In a Violent Nature opens with a decent oner as the undead mass murderer Johnny (Ry Barrett) claws his way out of the grave and trudges through the forest to recover his dead mother’s necklace from the thoughtless, ornery hick who stole it in passing. In case we couldn’t follow this Byzantine plot, we get a little snippet of Johnny’s memory of his mother talking to him in Hallmark Card about how the necklace means he’s her special boy. That we’re rehashing Friday the 13th, or rather the subsequent entries in the franchise, goes without saying, but why director Chris Nash is doing so remains an open question. The film’s gimmick is that, more or less, we’re following Johnny instead of the characters, but what is there to know about Johnny? What do we observe him doing that provokes any feeling or introspection? He trudges from place to place. He kills people whenever he comes across them. I suppose there’s the scene where he plays innocently with a toy car, but as far as characterization or genre commentary goes that’s a long way from a raison d’ etre. 

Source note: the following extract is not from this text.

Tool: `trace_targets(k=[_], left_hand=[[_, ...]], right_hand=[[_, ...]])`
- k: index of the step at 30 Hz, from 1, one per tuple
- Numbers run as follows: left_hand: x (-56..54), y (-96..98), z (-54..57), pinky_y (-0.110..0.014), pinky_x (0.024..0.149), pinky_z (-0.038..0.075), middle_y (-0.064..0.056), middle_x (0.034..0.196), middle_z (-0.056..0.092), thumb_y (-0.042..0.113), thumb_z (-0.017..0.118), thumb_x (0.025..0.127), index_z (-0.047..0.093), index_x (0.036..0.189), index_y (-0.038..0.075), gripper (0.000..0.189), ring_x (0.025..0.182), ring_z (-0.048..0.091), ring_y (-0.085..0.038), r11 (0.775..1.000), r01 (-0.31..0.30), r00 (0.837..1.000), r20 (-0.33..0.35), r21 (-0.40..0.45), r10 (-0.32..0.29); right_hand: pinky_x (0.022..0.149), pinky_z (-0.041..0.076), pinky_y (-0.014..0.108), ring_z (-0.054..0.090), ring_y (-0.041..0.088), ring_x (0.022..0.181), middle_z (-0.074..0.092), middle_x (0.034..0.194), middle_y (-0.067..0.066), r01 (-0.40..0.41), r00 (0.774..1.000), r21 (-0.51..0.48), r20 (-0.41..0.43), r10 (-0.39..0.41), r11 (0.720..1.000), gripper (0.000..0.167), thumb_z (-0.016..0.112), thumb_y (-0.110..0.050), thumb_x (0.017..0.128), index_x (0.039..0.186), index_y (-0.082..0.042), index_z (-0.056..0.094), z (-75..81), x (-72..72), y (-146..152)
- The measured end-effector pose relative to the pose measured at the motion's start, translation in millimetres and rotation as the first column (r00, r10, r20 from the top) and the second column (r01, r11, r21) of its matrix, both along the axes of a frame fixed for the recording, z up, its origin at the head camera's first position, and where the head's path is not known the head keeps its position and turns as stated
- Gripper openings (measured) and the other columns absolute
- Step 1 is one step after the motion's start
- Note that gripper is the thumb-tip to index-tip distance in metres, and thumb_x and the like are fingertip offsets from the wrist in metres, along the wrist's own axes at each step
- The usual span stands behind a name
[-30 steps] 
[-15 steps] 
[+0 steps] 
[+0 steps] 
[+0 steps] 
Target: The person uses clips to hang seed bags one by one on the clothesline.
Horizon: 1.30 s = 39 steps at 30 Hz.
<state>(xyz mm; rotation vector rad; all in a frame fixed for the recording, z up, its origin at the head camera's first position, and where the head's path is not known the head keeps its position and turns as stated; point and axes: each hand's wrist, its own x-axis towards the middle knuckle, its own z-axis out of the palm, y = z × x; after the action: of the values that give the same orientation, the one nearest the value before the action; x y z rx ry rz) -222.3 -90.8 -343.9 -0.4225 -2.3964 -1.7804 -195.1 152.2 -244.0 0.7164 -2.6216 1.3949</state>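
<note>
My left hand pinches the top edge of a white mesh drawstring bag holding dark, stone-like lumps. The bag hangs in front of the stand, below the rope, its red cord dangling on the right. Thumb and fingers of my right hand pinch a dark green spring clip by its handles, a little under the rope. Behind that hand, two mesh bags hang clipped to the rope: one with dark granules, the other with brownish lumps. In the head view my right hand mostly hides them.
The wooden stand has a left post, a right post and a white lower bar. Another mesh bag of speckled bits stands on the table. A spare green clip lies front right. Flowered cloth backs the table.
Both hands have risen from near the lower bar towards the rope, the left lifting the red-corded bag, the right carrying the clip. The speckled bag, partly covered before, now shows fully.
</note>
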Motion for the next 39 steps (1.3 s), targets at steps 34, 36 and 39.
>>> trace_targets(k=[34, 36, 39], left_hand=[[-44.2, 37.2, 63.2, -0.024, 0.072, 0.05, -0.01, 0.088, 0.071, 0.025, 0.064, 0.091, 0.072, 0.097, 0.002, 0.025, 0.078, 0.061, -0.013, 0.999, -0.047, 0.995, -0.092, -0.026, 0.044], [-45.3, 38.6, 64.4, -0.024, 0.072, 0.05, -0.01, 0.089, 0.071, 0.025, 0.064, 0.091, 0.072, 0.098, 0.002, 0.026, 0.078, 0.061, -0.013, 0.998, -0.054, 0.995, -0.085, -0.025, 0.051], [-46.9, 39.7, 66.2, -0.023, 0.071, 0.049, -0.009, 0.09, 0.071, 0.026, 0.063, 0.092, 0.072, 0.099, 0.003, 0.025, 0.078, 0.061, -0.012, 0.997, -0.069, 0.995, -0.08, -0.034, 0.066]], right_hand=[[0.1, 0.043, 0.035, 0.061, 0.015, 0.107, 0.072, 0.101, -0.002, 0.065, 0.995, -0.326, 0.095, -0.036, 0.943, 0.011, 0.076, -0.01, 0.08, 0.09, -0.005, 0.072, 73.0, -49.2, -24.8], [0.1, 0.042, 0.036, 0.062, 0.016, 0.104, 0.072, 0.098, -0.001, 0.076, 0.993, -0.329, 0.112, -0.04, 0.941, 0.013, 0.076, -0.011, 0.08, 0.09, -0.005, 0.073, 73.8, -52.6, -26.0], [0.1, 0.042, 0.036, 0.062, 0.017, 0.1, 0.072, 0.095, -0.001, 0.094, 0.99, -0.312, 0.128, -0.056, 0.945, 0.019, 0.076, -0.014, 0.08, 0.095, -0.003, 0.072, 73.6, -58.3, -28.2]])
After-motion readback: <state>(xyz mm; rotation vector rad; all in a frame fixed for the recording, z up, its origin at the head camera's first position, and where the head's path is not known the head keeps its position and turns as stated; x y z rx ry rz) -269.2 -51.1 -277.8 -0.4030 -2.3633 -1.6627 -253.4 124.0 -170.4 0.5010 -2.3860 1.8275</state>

No, what Nash seems keen to pull back the curtain on is that a supernatural slasher’s job consists mostly of walking in straight lines through pleasant locales. A pond. A meadow. A forest. We spend so much time staring at the back of Johnny’s decaying head as he lumbers along that the first time the tone abruptly doubles back on itself for one of his Looney Tunes-style kills it does come as a bit of a shock, but by the second such scene all that’s left is a feeling of deepening tedium. The practical effects aren’t bad. Johnny’s antique fire helmet is pretty alien and unsettling. Aside from that, what Nash has to say and show to us feels almost bafflingly rote and thin. The trick of the perspective switch changes almost nothing about the nature of the supernatural slasher flick as a subgenre, and when he does follow the beats in their traditional mold it gets even worse. The film’s dialogue is forced, its actors poor to middling. Attractive twenty-somethings snap buzzwords at each other while darker subject matter hovers just offscreen, invoked but never dealt with.

The edifice of the slasher is faithfully recreated, but subversion requires insight, and there isn’t any to be found in In a Violent Nature. Nor is there any apparent interest in the genre it purports to subvert. There’s just nothing here, aside from an effectively slow and mechanical sequence in which Johnny dismembers a ranger (Reece Presley) using a log splitter. Lauren-Marie Taylor, playing the nameless woman who rescues sole survivor Kris (Andrea Pavlovic), does her level best to drag some meaning out of her monologue, but it’s overwrought and overlong, and if there’s some simple tension in the final scene as she stops the car to treat Kris’s injured leg, it isn’t worth the long, tedious journey through the woods it took us to get there.